* [Problem requirements] The copy you return should hold only the lines from the top of the data below through the line with "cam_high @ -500", each duplicated exactly and with no pictures.

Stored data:
■ ■ ■

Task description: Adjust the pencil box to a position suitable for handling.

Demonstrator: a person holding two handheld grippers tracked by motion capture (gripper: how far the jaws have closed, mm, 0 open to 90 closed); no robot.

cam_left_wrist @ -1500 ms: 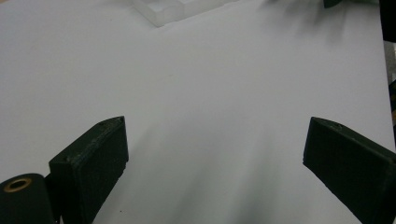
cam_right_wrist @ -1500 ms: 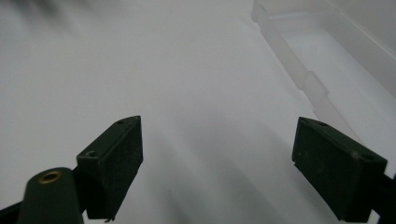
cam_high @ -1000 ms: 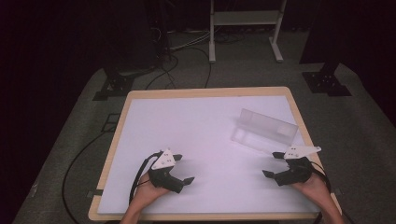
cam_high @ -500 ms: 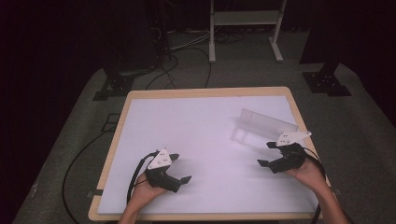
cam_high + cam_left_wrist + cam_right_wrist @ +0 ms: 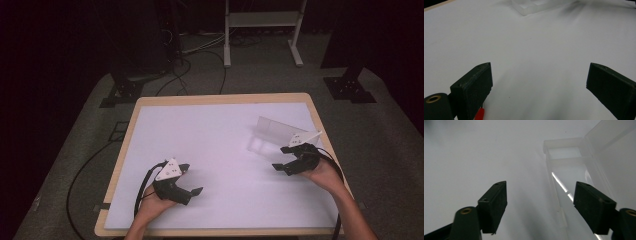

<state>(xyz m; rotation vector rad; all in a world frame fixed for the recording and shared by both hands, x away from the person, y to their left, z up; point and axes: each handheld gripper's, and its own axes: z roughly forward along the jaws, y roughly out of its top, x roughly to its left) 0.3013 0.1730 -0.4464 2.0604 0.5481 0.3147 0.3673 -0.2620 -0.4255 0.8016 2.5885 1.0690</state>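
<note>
A clear plastic box [image 5: 272, 134] with its lid raised lies on the right part of the white table top [image 5: 215, 125]. My right gripper [image 5: 278, 158] hovers just in front of it, pointing left. Its jaws have just been closing a little but still stand apart. In the right gripper view the box [image 5: 574, 170] lies ahead of the right gripper [image 5: 540, 186], toward its right jaw, and the pads touch nothing. My left gripper [image 5: 192, 179] rests at the front left, open and with nothing in it. The left gripper view has the left gripper [image 5: 540, 67] over bare table, the box [image 5: 531, 6] far off.
The table has a wooden rim [image 5: 220, 96]. Beyond it on the dark floor are cables [image 5: 200, 47], a white stand [image 5: 260, 30] and black stand feet [image 5: 347, 87].
My right gripper has moved left and away from the front edge, up to the clear box, and its jaws have narrowed slightly. The left gripper has stayed put.
</note>
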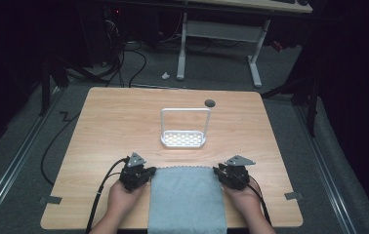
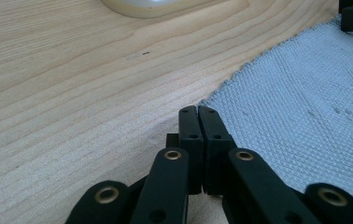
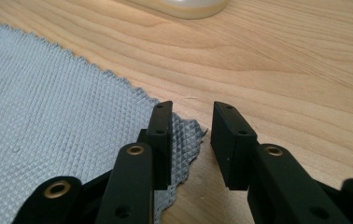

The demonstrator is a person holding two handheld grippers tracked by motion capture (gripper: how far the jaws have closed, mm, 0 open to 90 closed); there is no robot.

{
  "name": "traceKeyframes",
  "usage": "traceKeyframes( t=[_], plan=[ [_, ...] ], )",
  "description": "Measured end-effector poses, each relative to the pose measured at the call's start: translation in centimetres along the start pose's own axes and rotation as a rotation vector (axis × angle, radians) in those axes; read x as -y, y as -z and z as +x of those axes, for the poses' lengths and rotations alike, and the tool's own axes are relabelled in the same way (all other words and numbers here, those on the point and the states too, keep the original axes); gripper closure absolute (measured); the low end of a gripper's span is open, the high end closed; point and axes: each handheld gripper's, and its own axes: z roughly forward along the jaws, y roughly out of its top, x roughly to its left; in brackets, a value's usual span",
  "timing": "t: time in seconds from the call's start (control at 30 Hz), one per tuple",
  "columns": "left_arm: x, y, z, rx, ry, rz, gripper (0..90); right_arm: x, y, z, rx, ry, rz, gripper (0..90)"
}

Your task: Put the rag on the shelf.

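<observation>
At the lower centre of the high view lies the grey towel [image 1: 187,197], a flat rectangle of waffle-weave cloth whose long axis runs from the frame's bottom edge up toward the middle of the wooden table [image 1: 124,122]. My left gripper [image 1: 146,176] sits at the towel's upper left corner, my right gripper [image 1: 217,171] at its upper right corner, each equally near its own corner. In the left gripper view the jaws stand pressed together right at the corner's tip; whether they pinch any thread I cannot tell, as the cloth edge meets them just at the pads. In the right gripper view the jaws stand parted, the frayed corner [image 3: 184,135] lying between them, beside the left-hand pad, not yet clamped. My judgement: the right corner must be closed upon before any lift. Above the towel in the high view stands a white plastic rack [image 1: 183,139] with a perforated base and tall hoop handle, well apart.
</observation>
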Motion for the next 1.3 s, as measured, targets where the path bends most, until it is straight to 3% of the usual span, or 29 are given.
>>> traceKeyframes(
  t=[0.17,0.3,0.5,0.63,0.73,1.07,1.3],
  plan=[
    [0.0,0.0,0.0,-0.001,0.003,0.001,88.7,0.0,-0.1,0.0,-0.014,0.008,-0.002,78.4],
    [0.0,0.0,0.0,-0.002,0.007,0.0,88.7,-0.1,-0.1,0.2,-0.035,0.016,0.002,88.1],
    [0.1,0.1,-0.1,-0.004,0.001,-0.002,88.9,0.0,0.0,0.6,-0.023,0.044,0.002,89.5],
    [0.0,0.1,-0.1,-0.003,-0.007,-0.007,89.0,0.0,0.5,0.7,-0.019,0.047,-0.029,89.5],
    [0.0,0.3,0.1,0.012,0.008,-0.025,89.1,0.0,1.1,0.7,-0.021,0.042,-0.054,89.5],
    [0.0,1.4,-0.4,0.016,-0.016,-0.111,89.1,-0.1,2.8,0.9,-0.03,0.04,-0.145,89.5],
    [-0.3,2.1,-0.8,0.031,-0.003,-0.157,89.2,-0.3,3.5,1.1,-0.025,0.041,-0.188,89.5]
  ],
)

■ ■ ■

* [Answer to the problem]
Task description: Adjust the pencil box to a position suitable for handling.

Demonstrator: a person holding two handheld grippers tracked by motion capture (gripper: how far the jaws have closed, mm, 0 open to 90 closed); no robot.

cam_left_wrist @ -1500 ms: 
cam_right_wrist @ -1500 ms: 
cam_high @ -1000 ms: 
cam_high @ -500 ms: 

The output has been completed.